» **DIRECTIONS FOR THIS TASK**
Copy all of the data that follows without altering a word.

» **AVAILABLE DATA**
*** Block opens ***

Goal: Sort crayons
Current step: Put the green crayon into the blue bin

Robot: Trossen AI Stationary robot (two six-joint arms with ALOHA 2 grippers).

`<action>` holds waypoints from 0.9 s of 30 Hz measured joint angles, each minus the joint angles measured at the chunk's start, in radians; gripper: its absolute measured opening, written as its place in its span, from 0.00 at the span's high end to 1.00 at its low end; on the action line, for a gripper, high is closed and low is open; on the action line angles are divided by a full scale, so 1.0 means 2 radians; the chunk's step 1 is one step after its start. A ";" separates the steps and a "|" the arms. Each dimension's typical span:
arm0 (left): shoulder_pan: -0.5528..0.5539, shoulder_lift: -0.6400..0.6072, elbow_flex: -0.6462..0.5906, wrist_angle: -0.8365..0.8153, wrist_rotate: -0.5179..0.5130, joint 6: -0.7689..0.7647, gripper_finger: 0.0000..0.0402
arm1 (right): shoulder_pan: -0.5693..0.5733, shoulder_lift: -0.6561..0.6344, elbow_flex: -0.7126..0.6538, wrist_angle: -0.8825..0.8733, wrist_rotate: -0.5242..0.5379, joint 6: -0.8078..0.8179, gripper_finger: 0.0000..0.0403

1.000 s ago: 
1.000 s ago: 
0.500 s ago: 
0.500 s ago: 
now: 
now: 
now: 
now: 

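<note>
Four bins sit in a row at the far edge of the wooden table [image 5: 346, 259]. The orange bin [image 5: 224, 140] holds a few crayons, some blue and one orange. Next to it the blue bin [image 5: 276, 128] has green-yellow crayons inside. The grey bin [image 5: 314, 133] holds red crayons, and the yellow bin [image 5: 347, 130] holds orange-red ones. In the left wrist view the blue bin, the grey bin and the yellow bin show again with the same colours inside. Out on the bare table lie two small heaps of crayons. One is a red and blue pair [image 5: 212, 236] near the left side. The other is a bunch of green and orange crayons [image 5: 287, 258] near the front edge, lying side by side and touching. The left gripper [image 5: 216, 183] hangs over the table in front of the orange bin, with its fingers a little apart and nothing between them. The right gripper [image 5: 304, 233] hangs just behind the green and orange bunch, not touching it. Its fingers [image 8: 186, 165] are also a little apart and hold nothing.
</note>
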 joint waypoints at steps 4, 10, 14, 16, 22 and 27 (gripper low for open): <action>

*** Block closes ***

» **SOLUTION**
Goal: Sort crayons
Current step: Put the green crayon into the blue bin

Robot: Trossen AI Stationary robot (two six-joint arms with ALOHA 2 grippers).

`<action>` holds waypoints from 0.9 s of 30 Hz measured joint angles, each minus the joint angles measured at the chunk's start, in radians; gripper: its absolute measured opening, written as its place in its span, from 0.00 at the span's high end to 1.00 at its low end; on the action line, for a gripper, high is closed and low is open; on the action line angles are divided by a full scale, so 1.0 means 2 radians; the chunk's step 1 is one step after its start. A ";" separates the steps and a "|" the arms. Each dimension's typical span:
arm0 (left): shoulder_pan: -0.5528..0.5539, shoulder_lift: -0.6400..0.6072, elbow_flex: -0.6462..0.5906, wrist_angle: -0.8365..0.8153, wrist_rotate: -0.5179..0.5130, joint 6: -0.7689..0.7647, gripper_finger: 0.0000..0.0402
arm1 (right): shoulder_pan: -0.5693..0.5733, shoulder_lift: -0.6561..0.6344, elbow_flex: -0.7126..0.6538, wrist_angle: -0.8825..0.8733, wrist_rotate: -0.5242..0.5379, joint 6: -0.8078..0.8179, gripper_finger: 0.0000..0.0403

1.000 s ago: 
1.000 s ago: 
0.500 s ago: 
0.500 s ago: 
now: 
now: 
now: 
now: 

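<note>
Four bins sit in a row at the far edge of the wooden table [image 5: 346, 259]. The orange bin [image 5: 224, 140] holds a few crayons, some blue and one orange. Next to it the blue bin [image 5: 276, 128] has green-yellow crayons inside. The grey bin [image 5: 314, 133] holds red crayons, and the yellow bin [image 5: 347, 130] holds orange-red ones. In the left wrist view the blue bin, the grey bin and the yellow bin show again with the same colours inside. Out on the bare table lie two small heaps of crayons. One is a red and blue pair [image 5: 212, 236] near the left side. The other is a bunch of green and orange crayons [image 5: 287, 258] near the front edge, lying side by side and touching. The left gripper [image 5: 216, 183] hangs over the table in front of the orange bin, with its fingers a little apart and nothing between them. The right gripper [image 5: 304, 233] hangs just behind the green and orange bunch, not touching it. Its fingers [image 8: 186, 165] are also a little apart and hold nothing.
</note>
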 joint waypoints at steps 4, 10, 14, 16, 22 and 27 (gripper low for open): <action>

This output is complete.